This theme frames the central issues of the book and is raised directly in the title. Something Wicked This Way Comes implies that evil is descending upon an otherwise good town. Evil is sensed clearly throughout the novel (see "Fear"). Evil is moreover given a physical form in shape of a carnival and its freaks. In order for evil to have any power at all in the novel, though, it has to be believed. By the end of the novel, however, we question the extent to which evils, such as the carnival, are products of our own human natures – namely, our tendency to succumb to temptation.
Weapons on the side of Good in Something Wicked This Way Comes include love, laughter, and friendship. This is not new in the world of fantasy literature. Lord of the Rings, for instance, and The Lion, the Witch, and the Wardrobe both depict worlds where Good stems from these pure human emotions that cannot be touched by evil. (Harry Potter would be a more contemporary example.) This pure view of good and evil lends itself well to young adults.
Questions About Good vs. Evil
Are the freaks purely evil? Another way of asking this: are the freaks sympathetic characters at all?

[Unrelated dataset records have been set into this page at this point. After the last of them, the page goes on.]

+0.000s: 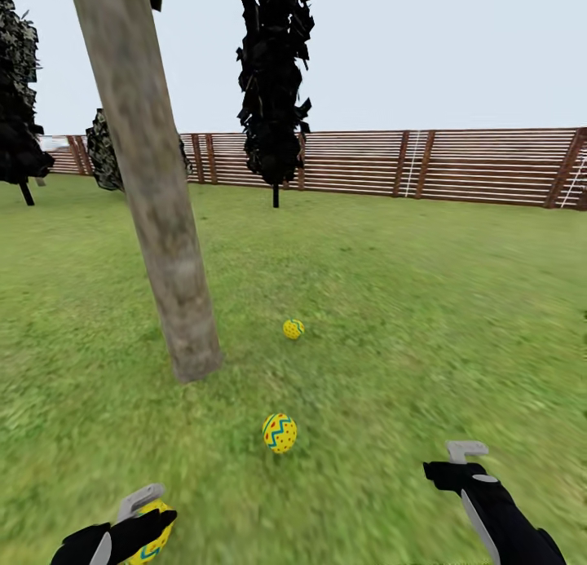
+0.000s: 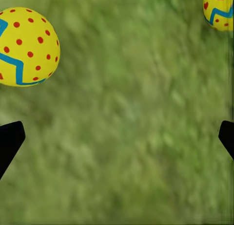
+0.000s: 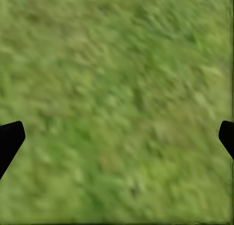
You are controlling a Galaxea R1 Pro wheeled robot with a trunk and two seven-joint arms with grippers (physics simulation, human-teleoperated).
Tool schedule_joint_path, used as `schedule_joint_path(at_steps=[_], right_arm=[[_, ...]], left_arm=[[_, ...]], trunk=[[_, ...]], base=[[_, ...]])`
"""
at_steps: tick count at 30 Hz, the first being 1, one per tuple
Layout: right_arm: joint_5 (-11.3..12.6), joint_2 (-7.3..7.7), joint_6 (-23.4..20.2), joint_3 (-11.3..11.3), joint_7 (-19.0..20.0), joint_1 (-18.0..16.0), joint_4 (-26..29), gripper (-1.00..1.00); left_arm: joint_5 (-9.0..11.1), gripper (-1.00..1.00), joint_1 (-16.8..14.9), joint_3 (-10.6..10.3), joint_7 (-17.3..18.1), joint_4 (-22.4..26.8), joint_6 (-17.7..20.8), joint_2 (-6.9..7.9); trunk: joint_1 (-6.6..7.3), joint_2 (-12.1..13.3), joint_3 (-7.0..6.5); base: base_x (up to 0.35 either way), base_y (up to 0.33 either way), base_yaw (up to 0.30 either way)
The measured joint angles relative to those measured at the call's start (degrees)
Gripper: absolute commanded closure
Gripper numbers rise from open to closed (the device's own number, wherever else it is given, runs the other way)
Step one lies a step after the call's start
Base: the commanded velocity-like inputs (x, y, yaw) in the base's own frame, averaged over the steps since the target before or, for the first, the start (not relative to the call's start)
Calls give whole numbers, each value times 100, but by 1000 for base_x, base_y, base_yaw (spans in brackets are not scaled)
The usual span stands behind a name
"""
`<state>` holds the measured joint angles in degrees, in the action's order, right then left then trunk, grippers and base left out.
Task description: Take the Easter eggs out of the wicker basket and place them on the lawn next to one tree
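both grippers, left (image 1: 145,512) and right (image 1: 456,459), spread empty; three yellow zigzag-painted eggs (image 1: 280,432) on green lawn (image 1: 424,304) near grey-brown trunk (image 1: 163,222), task apparently complete.

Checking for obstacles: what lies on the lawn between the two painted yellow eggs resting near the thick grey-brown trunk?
Only bare green grass separates the nearer egg from the farther egg, seen in the head view.
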<state>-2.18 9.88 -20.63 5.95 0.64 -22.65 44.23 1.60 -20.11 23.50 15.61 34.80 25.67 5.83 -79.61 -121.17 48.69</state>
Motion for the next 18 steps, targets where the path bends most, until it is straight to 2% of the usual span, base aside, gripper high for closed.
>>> schedule_joint_path(at_steps=[7, 18], right_arm=[[0, 2, -5, -2, 0, 0, -2, -100], [2, 6, -5, -1, 7, -1, -3, -100]], left_arm=[[0, -100, 1, 0, 5, -3, -2, 0], [1, -100, 2, -1, 6, -7, -1, -8]], trunk=[[154, 281, -126], [395, 722, -323]], base=[[0, 0, -221], [0, 0, -13]])
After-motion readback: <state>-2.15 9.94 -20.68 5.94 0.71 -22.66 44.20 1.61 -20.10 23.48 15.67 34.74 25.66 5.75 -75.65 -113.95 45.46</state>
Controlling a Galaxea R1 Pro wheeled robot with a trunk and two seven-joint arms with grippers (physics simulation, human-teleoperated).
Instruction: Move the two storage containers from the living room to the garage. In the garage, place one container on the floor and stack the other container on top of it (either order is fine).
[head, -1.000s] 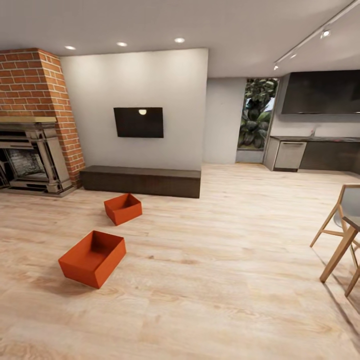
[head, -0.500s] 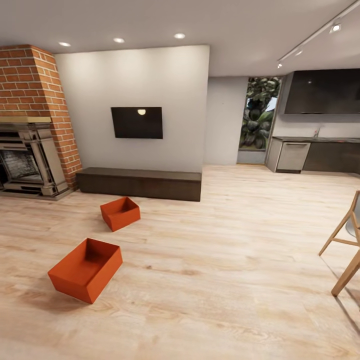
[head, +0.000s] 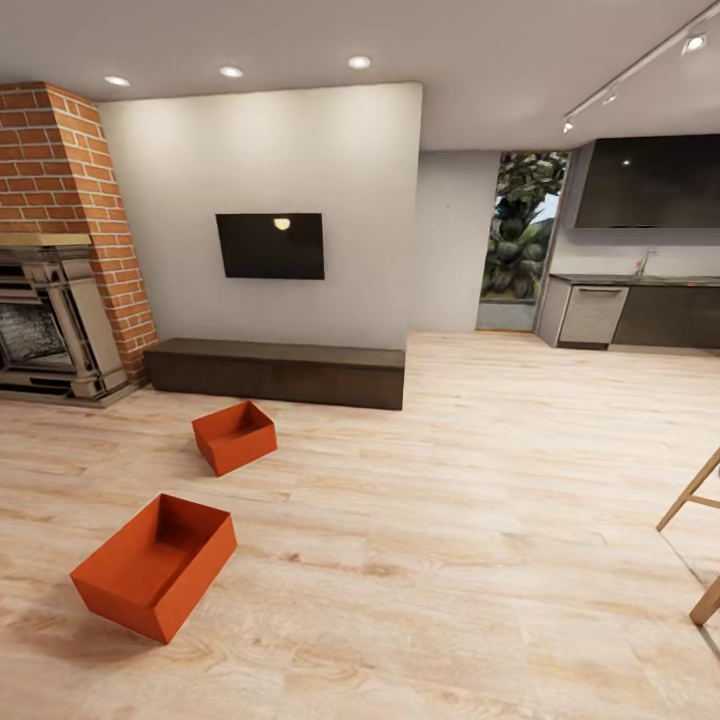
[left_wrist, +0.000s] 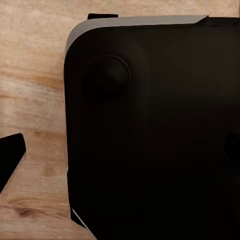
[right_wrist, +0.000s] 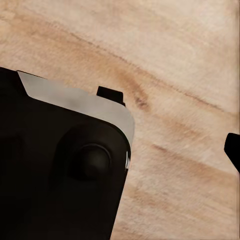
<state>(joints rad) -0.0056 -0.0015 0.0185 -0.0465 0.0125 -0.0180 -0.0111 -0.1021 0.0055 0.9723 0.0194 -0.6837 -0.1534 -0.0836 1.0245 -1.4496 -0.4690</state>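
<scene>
— Anything moved since the earlier frame?
— Only the camera; both bins lie as before on the plank floor (head: 450, 520). Left of the TV bench (head: 275, 371) stands the brick fireplace (head: 60, 250). The nearer container (head: 155, 565) sits well before the bench, the farther container (head: 235, 436) near it.
— End effectors?
— Cannot tell.

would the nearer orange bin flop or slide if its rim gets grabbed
The nearer bin looks stiff: its thin walls stand straight and hold crisp corners. It is empty, so probably light. On the smooth wood floor it may slide when nudged.
</scene>
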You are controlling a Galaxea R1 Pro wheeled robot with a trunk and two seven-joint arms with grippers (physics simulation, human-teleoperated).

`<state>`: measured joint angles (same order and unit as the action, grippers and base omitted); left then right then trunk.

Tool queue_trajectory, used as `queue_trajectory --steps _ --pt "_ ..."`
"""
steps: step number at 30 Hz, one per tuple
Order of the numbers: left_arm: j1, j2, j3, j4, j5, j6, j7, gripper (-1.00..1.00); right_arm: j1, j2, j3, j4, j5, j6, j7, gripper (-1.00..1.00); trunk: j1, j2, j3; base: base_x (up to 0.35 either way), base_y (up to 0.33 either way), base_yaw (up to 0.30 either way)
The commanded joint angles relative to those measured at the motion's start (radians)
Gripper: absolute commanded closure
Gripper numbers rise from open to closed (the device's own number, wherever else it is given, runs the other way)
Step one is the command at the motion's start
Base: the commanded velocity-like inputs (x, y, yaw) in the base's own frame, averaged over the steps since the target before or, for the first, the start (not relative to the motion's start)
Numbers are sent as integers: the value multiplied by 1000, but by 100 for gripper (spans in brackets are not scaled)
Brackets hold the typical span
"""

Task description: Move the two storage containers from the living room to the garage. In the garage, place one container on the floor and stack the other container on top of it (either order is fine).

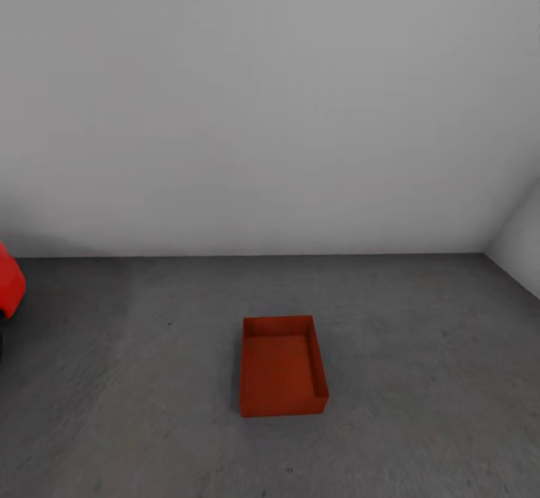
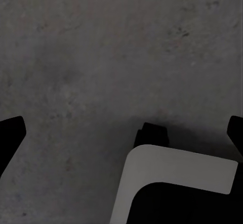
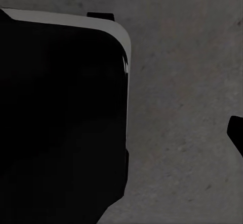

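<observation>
From the head camera I saw one storage container [image 1: 283, 367] standing on the floor [image 1: 420, 348] of the garage, open side up and with nothing inside it. It was an orange-red rectangular bin without a lid. Behind the container, the floor ran up to a plain pale grey wall [image 1: 262, 108], and the container stood well apart from that wall. To the right of the container, a second pale wall [image 1: 521, 247] met the first one in a corner. Far to the left of the container, at the edge of the picture, I saw a small part of the red car [image 1: 9, 282].

In the left wrist camera I saw the left gripper [image 2: 124, 138] above the mottled concrete; its two dark fingertips [image 2: 11, 133] were at opposite edges of the picture, so the jaws were wide apart, with nothing between them. In the right wrist camera I saw only one dark fingertip of the right gripper [image 3: 237, 133], so I could not tell the state of those jaws. A large dark body with a pale edge [image 3: 61, 118], part of the robot, covered much of that picture.
</observation>
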<state>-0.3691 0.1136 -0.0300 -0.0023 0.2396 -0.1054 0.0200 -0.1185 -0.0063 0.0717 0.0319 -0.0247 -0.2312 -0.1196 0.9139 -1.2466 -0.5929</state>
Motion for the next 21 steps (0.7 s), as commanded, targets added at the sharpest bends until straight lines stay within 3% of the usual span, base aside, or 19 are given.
queue_trajectory --steps 1,21 --pt "-1 0 -4 1 6 -3 2 -100 8 0 7 3 -8 -6 -4 -100 0 0 1 0 0 0" --pt "-1 0 -4 1 6 -2 2 -100 14 0 7 3 -12 -7 -5 -100 0 0 33 0 0 0"
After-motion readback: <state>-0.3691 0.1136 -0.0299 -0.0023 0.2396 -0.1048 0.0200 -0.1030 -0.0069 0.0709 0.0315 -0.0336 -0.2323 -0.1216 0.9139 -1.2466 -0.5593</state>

In Chapter Twenty-Eight, Will's father says: "And I saw then and there you take a man half-bad and a woman half-bad and put their two good halves together and you got one human all good to share between. That's you, Will, for my money" (28.26). Assess this statement. You can start by thinking about whether or not Will is "all good."
At the end of the novel, when Mr. Dark is vanquished, all of the freaks run away into the woods. How do you interpret that ending in the context of good vs. evil?
Is Jim a good person? If he and Will are opposites, how can Jim be good if Will is "all good"?
Chew on This
In Something Wicked This Way Comes, evil is substantiated purely through physical reaction and not so much the antagonists' actions.
Boyhood and youth in Something Wicked This Way Comes are upheld as the ultimate good.